I mentioned falling back to 10Mb/s half duplex, while the other quotes above seem to indicate that the speed will fall back to 100Mb/s half duplex – maybe some of these switches now consider 100Mb/s half duplex as the minimum.  Even at 10Mb/s half duplex the speed should be enough to fully saturate the 1Mb/s WAN connection… until we consider latency and the ACK frequency.  If it takes an average of 0.9 seconds for the server to see the next request for the next two 1500 byte network packets, that just might slow down the connection a bit.  Someone might have the wise idea of configuring the server to send more than two packets, maybe 16, at a time before waiting for the client to send back a single ACK packet.  Sounds like a good idea, right?  In part three of this series I showed why that might not be such a good idea – especially if only one side of the connection is configured for the modified ACK frequency.  That could never happen in a production environment, right?

The OP provided a screen capture of Wireshark running on his server.  I have attempted to make the screen capture a bit more generic and have marked up the screen capture:

I provided the following comment:

“That screen capture (assuming that it was captured from the server) shows that the server sent 16 packets in rapid fire and then waited. 78ms later [indicated by the green boxes in the screen capture] (roughly the ping time that you reported based on the TRACERT output) your server received 8 ACK packets – one for every 2 packets sent by the server (the client side is not configured to ACK after every 8 or 16 packets as the server appears to be configured). You will see a somewhat similar screen capture here where I “optimized” the ACK frequency on one side of the connection with a large array fetch size.

If I am reading the Wireshark screen capture correctly, the 5 second delay [the blue boxes in the screen capture show the roughly 5 second delays] happened after the server received 8 ACK packets (ACKs for the previous 16 packets that the server sent), and before the server continued to send the next batch of packets to the client. The problem appears to be on the server side of the connection – the server is probably waiting for another packet or a timeout. The typical timeout permitted to wait for an expected packet is 0.2 seconds, much less than the 5 second delay. Is it possible that someone “optimized” some of the other network parameters on the Windows server?” 
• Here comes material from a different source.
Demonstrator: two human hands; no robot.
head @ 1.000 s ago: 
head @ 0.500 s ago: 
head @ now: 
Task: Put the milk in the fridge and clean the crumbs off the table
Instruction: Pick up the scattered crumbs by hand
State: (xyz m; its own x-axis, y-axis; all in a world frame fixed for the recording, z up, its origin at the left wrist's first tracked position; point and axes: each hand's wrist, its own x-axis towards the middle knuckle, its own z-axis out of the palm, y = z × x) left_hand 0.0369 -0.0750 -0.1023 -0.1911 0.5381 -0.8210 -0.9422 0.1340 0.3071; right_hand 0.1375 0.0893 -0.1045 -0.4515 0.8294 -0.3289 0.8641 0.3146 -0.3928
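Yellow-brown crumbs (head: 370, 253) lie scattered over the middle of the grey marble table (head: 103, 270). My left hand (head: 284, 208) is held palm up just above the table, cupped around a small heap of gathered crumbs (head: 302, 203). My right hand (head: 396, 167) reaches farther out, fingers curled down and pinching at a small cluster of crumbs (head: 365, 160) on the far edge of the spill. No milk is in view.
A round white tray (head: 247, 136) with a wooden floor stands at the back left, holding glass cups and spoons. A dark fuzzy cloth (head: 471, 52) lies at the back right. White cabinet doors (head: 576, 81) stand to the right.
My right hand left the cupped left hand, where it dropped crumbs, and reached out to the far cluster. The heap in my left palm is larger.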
This OP asked why it appears that the client sent back 8 ACK packets in rapid fire to the server, this is my response:

“It is an illusion that all of the ACK packets are being sent together – well, not really. The ACK packet is a little bit like a method of controlling the speed of a transfer: the sender promises not to send more than (by default) two network packets at a time before receiving confirmation that the two packets were safely received by the sender. If the sender does not receive an ACK packet typically within 0.2 seconds it assumes that the packets were lost in transmission and attempts to resend the packets. Your server is sending out 16 packets before pausing to wait for the return of the single ACK packet to acknowledge that the previous 16 packets were received. The client computer at the other end of the DSL line receives the first two packets 0.04 seconds after the server sent them and replies with an ACK for those two packets. It then immediately sees the next two packets and replies with an ACK for those two. It then immediately sees the next two packets are replies with an ACK for those two. This continues until the client receives the 15th and 16th packets (a Wireshark capture on the client should show this). The server sees the 8 ACK packets for every 2 packets sent coming in all at once (0.04 seconds after being sent by the client), when it is expecting a single ACK for the previous 16 packets. I assume that this is at least part of the cause for the 5 second pauses.”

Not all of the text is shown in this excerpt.